It’s been only six weeks since Atari announce Asteroids: Outpost, reimagining of the possibilities in the Asteroids name by turning it into a survival game, and now it’s out on Early Access. It’s got as much in common with its namesake as Final Fantasy Theatrhythm has with Final Fantasy (less, actually, unless your Outpost spaceship is a triangle with a wedge carved from its butt) but it’s still an interesting take on the survival genre. You’re an astronaut in a multiplayer asteroid belt carving out your stake, mining the asteroids for resources, and building a base that can withstand the larcenous intent of your fellow gamers.
While the game itself may end up decent, the launch trailer and marketing materials seem designed to keep as much information away from the potential player as possible. The video below starts off with an exploding fishbowl, then time stops as the camera pulls back to a much larger field of destruction that shows a raid on a base on an asteroid above Jupiter, indicating action will happen without actually showing how any of it will play. It’s not the worst trailer by a long shot, and simply one of hundreds designed to look nice rather than be informative, but it’s not at all helpful for anyone trying to learn about the game.
The press release, though. Oof! The actual press release kind of hurts. “Asteroids: Outpost updates the asteroid-blasting action of the original by putting players in the role of deep-space miners, harvesting rare ore and expanding their bases, while protecting themselves from deadly asteroid showers and claim jumpers.” No, no it doesn’t update the original game. I’m not saying anything bad against the game because, honestly, I think Asteroids: Outpost sounds like it’s got potential and I hope it lives up to its promise, but a game that would qualify as an update to Asteroids would be the utterly excellent Spheres of Chaos.

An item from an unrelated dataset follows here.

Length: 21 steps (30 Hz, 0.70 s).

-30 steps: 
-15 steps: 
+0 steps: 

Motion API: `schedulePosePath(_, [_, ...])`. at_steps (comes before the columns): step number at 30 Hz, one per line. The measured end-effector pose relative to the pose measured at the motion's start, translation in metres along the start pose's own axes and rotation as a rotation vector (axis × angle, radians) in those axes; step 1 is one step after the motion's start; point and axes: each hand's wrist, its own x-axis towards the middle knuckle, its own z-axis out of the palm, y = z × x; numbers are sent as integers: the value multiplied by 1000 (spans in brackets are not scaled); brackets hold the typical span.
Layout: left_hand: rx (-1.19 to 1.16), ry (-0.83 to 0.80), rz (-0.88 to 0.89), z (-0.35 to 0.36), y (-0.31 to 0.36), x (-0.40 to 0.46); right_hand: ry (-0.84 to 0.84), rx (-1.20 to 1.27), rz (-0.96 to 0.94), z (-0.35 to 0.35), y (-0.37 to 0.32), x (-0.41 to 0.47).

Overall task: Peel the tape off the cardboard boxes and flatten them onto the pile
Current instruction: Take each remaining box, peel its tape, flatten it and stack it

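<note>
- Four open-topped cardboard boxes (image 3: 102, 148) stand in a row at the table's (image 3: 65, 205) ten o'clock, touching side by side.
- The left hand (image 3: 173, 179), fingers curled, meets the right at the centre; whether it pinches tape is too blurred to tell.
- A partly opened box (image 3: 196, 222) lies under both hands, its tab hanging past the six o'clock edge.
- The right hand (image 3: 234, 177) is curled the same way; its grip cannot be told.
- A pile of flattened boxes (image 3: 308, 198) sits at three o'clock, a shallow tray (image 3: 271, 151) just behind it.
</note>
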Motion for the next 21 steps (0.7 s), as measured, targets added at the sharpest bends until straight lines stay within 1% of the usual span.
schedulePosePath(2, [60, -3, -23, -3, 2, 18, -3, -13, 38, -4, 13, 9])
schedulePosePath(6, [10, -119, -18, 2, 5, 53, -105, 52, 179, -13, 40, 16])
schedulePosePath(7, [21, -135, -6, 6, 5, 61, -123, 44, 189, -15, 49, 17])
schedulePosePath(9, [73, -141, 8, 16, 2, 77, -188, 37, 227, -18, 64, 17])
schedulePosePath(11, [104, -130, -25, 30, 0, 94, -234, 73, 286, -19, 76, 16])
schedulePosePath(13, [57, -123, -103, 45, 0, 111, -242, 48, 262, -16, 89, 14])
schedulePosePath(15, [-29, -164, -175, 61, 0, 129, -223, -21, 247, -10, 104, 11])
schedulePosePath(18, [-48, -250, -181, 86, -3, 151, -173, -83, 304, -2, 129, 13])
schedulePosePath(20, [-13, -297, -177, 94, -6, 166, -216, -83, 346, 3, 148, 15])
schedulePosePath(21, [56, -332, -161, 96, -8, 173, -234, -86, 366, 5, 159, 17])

It’s obvious on the face of it that Asteroids: Outpost is an all-new game using a familiar name to generate interest, and that’s fine. Just don’t pretend otherwise.

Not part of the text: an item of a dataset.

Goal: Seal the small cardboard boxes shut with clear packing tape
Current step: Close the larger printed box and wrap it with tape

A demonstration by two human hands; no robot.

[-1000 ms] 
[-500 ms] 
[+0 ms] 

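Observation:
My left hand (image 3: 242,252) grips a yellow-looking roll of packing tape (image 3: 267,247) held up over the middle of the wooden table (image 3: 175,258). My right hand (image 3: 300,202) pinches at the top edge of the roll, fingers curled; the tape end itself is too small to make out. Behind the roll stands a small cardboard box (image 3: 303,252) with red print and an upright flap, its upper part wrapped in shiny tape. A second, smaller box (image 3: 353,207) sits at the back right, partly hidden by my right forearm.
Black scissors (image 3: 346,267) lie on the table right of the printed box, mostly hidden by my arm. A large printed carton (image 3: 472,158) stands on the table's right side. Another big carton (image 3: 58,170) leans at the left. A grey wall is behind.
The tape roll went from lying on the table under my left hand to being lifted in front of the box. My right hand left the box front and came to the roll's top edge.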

Then, after the press release settles down for a bit, Atari decides poking at fresh wounds is the smart thing to do-
“This is part of our new strategy. We are going to be teaming up with young and innovative studios to take a refreshing look at each game from our extensive portfolio,” said Todd Shallbetter, Chief Operating Officer, Atari. “Releasing Asteroids: Outpost through the Early Access program will also help us get feedback from the community. Asteroids is the first of a long series of re-births, and we are considering doing the same for our other iconic games such as Warlords, Adventure, Tempest, Missile Command and many more.”
Tempest. “Considering” a “re-birth” of Tempest, the week after forcing Llamasoft to abandon plans to release a nearly-completed, award-winning game (runner up in the Hardcore Gamer Vita 2014 category) because lawyer-fights are insanely expensive. Atari is the black-hat gang in that confrontation, twirling its Snidely Whiplash moustache while tying TxK to the train tracks, and maybe reminding people of this is a bad idea. Especially (and this is the important bit) in a press release trying to generate positive impressions for a game that people are unsure of due to its tangential, at best, relation to a much-loved classic of arcade gaming.
Asteroids: Outpost is on Steam Early Access as of Thursday and, while the player reviews mention tons of bugs, overall reaction is very positive. I’ll be playing it myself soon for a more in-depth look at the game, rather than the badly-considered marketing surrounding the poor thing, and I’m going in feeling guardedly optimistic. The developer, Salty Games, is already responding to bug reports and has completed a few fixes in the two days the game has been out. It’s a good start to a very long development process, and if someone can slap a muzzle on Atari’s marketing and legal departments it promises to be fun to watch.